> **Your objective**: Each line of the material below is to be written out exactly. Leave out any picture.
###
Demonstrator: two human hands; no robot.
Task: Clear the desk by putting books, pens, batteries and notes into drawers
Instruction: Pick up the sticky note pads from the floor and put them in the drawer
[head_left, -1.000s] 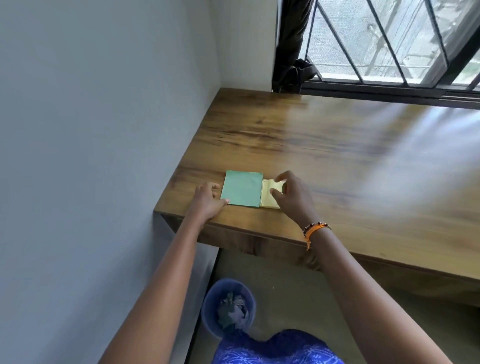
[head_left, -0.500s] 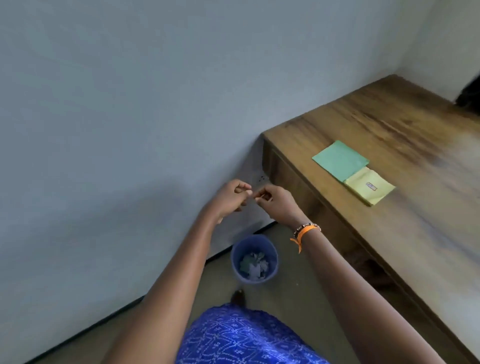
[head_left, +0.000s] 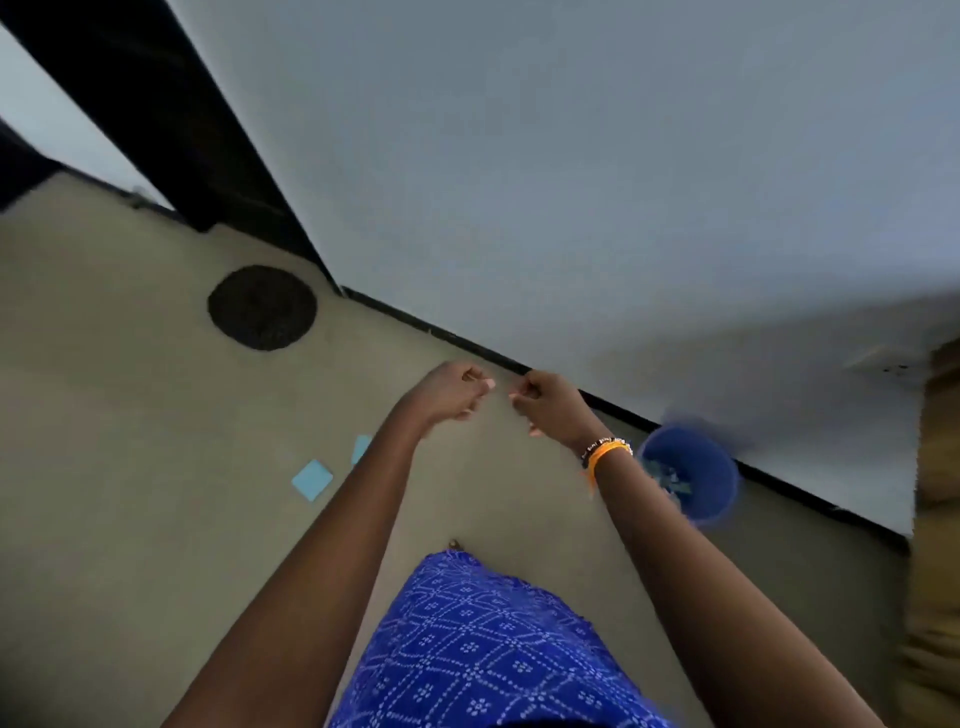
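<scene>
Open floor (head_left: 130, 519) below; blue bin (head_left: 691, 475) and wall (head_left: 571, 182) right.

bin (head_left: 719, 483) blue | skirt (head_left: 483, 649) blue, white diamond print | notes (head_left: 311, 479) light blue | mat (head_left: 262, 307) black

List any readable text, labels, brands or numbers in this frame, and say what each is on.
None can be read.
Light blue notes on the floor: blank as far as the picture shows.
Blue bin: motion-blurred, no label to make out.
Beaded bracelet on the right wrist: pale marks, too small to read.
</scene>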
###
> **The completed task**:
Demonstrator: two human hands; no robot.
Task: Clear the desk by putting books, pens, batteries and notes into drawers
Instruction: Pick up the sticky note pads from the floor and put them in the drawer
[head_left, -1.000s] 
[head_left, -0.500s] 
[head_left, +0.000s] 
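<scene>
Open floor (head_left: 130, 519) below; blue bin (head_left: 691, 475) and wall (head_left: 571, 182) right.

bin (head_left: 719, 483) blue | skirt (head_left: 483, 649) blue, white diamond print | notes (head_left: 311, 479) light blue | mat (head_left: 262, 307) black

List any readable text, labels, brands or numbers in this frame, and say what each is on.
None can be read.
Light blue notes on the floor: blank as far as the picture shows.
Blue bin: motion-blurred, no label to make out.
Beaded bracelet on the right wrist: pale marks, too small to read.
</scene>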

No more output will be given for this exercise.